> **Recorded information**
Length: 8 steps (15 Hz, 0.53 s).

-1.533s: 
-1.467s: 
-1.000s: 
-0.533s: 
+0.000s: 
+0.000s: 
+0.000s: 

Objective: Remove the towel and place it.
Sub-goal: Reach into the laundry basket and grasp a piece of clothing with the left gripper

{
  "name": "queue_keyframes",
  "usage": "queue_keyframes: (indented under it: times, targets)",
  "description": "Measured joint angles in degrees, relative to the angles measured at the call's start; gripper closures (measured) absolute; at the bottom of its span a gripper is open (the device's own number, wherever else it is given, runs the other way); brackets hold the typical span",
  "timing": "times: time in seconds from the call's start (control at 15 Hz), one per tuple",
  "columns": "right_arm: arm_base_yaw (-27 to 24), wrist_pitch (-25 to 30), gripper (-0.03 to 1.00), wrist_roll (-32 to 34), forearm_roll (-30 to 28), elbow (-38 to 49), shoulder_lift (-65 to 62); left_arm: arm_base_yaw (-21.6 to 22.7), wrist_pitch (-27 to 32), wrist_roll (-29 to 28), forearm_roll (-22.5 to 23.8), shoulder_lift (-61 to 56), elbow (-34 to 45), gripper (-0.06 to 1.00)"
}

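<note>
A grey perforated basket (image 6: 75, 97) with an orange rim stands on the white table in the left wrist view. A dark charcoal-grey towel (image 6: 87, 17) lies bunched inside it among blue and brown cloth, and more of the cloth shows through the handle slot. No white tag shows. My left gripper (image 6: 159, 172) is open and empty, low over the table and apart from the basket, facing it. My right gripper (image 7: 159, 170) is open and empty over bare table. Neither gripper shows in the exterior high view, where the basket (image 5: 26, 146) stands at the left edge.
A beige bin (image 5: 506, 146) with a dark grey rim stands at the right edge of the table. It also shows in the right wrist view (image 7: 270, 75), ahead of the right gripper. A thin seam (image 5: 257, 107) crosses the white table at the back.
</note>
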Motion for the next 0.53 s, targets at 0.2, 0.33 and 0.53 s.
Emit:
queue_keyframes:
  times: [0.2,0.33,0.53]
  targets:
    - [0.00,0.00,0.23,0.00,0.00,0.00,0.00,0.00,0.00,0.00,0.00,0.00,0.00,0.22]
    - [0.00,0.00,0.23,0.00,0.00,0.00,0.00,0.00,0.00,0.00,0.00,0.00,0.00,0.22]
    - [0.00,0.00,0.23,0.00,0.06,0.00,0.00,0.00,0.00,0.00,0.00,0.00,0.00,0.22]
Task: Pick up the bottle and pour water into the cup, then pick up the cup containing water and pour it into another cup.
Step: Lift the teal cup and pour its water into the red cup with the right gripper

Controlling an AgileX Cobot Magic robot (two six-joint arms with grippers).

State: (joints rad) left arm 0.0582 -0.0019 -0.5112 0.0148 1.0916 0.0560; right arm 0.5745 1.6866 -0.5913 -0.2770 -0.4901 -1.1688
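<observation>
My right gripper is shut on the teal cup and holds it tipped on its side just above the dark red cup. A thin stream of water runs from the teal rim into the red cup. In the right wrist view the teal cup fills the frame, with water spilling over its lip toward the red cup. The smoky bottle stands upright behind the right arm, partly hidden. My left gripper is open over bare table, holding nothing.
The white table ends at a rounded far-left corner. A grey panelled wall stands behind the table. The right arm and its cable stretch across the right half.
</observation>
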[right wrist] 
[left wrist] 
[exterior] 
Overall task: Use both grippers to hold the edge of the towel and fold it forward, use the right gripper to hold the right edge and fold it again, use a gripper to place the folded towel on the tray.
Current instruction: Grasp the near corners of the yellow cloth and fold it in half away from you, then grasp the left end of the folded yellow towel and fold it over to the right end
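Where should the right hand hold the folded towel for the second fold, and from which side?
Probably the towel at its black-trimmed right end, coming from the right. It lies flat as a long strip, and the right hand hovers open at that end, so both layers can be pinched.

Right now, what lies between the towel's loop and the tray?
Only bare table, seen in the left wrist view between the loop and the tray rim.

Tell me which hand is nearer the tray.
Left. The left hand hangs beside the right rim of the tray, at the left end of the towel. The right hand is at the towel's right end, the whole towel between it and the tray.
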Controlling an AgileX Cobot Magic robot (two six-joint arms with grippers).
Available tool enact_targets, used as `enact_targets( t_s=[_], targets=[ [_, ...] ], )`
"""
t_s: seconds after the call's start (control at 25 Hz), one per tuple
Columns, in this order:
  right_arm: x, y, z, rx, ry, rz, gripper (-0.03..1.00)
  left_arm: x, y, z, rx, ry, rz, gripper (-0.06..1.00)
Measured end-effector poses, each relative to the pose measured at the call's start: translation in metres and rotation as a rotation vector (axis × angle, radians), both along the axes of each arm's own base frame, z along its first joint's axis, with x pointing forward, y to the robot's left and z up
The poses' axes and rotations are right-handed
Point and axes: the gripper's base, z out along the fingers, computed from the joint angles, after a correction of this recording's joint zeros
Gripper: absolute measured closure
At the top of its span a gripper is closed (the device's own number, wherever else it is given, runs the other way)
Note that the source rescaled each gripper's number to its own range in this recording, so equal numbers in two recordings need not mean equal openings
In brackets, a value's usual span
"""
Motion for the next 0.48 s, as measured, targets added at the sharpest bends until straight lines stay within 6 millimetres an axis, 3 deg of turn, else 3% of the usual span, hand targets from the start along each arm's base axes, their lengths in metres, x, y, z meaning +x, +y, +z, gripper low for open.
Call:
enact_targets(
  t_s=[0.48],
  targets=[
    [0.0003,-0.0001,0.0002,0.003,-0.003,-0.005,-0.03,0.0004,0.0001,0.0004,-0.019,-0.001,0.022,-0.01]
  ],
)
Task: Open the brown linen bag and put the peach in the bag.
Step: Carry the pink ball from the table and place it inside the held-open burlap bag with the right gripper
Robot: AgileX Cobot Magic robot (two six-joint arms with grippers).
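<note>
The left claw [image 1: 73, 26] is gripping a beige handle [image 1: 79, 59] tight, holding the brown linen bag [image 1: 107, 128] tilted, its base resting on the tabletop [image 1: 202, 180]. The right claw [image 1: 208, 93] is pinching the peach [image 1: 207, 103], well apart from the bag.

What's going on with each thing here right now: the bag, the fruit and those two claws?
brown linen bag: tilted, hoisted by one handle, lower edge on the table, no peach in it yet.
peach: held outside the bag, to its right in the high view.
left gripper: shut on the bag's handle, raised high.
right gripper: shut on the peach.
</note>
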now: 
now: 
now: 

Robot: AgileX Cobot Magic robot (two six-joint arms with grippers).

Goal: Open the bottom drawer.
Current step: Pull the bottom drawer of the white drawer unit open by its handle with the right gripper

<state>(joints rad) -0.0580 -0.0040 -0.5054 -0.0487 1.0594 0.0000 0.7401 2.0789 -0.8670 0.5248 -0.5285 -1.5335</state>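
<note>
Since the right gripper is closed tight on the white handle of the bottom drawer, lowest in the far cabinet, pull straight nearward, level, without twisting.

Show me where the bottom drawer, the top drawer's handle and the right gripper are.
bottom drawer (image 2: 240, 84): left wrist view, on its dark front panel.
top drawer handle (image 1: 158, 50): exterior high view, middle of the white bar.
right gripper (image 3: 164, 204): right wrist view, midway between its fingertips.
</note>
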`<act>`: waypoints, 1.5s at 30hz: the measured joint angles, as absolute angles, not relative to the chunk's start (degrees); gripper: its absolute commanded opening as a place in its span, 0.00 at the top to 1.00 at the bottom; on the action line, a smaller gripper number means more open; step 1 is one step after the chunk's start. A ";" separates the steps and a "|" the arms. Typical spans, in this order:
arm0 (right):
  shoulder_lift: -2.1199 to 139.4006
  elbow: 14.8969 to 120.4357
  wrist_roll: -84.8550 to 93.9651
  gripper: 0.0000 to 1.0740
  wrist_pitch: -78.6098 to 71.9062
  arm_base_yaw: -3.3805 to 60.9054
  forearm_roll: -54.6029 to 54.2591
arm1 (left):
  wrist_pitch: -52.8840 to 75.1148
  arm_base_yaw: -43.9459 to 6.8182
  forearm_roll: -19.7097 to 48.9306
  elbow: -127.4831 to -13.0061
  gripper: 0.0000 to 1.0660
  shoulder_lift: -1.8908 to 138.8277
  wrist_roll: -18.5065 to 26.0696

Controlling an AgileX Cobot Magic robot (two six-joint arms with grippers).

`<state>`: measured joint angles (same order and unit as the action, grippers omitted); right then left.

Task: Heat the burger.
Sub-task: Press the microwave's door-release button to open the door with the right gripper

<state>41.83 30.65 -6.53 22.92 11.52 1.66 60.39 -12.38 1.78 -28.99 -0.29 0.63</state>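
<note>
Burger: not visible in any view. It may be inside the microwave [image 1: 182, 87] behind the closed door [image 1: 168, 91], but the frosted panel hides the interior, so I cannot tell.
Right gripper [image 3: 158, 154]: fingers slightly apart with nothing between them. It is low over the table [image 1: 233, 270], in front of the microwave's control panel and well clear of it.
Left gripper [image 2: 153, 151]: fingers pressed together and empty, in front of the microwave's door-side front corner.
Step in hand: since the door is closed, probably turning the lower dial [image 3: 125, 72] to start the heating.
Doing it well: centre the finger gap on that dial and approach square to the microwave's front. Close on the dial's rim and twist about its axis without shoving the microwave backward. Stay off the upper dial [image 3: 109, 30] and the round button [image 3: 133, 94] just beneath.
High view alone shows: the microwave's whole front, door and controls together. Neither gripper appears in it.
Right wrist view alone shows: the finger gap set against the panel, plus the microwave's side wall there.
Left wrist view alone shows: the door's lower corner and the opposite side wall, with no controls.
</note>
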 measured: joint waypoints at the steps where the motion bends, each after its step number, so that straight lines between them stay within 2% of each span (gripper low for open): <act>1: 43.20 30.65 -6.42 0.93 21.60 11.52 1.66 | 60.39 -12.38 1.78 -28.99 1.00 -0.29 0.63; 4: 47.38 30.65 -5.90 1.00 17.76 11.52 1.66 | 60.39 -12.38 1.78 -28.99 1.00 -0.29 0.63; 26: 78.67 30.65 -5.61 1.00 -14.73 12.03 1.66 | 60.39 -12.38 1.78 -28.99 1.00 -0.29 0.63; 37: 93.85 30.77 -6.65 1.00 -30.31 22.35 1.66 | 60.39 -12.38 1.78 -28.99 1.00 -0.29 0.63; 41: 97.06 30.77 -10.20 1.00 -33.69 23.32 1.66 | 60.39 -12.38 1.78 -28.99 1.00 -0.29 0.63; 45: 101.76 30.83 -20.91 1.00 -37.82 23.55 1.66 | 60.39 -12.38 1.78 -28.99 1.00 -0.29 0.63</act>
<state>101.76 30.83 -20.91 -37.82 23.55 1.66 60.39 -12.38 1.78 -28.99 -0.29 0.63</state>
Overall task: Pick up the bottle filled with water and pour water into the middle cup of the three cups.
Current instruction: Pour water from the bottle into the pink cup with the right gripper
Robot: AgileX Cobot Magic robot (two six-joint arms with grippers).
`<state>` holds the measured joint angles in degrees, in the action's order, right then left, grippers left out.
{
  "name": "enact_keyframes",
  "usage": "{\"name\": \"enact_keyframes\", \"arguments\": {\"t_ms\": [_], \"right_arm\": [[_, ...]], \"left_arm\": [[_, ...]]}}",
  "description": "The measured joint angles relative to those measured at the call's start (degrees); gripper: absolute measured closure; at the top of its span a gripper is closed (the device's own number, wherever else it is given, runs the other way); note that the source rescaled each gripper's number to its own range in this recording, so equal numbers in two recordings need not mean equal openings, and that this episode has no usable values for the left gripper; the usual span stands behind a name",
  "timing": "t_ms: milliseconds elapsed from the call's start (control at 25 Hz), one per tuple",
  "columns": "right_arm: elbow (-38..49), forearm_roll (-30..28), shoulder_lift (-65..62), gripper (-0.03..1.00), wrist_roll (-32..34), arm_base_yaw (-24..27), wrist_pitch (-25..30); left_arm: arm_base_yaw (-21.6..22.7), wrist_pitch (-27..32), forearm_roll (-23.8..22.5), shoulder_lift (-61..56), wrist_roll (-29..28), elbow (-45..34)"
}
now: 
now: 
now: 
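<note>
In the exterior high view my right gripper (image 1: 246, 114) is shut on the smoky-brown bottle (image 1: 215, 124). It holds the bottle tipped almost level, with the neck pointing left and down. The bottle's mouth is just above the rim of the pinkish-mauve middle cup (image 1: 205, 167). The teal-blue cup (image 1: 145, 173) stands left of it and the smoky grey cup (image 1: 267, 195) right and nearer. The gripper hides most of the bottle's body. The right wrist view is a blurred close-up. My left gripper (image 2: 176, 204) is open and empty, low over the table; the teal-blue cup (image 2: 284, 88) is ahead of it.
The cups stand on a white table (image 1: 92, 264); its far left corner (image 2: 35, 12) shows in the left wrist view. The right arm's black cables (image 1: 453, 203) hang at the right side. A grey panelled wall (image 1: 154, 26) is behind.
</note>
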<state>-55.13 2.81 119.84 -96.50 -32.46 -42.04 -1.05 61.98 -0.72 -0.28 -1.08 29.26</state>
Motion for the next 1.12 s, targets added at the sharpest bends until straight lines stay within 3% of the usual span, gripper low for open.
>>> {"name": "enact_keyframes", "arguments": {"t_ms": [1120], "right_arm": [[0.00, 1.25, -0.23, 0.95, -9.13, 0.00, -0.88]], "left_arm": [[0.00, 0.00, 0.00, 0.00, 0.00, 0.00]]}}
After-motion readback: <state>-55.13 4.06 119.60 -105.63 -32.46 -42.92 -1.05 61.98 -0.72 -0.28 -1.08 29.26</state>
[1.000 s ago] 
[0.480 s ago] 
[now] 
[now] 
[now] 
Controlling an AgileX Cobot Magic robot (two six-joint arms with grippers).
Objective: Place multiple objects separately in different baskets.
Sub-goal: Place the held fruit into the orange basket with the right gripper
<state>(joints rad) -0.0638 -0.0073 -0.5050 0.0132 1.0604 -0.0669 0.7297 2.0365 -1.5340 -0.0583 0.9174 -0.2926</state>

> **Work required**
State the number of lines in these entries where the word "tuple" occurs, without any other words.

> **Result of this exercise**
3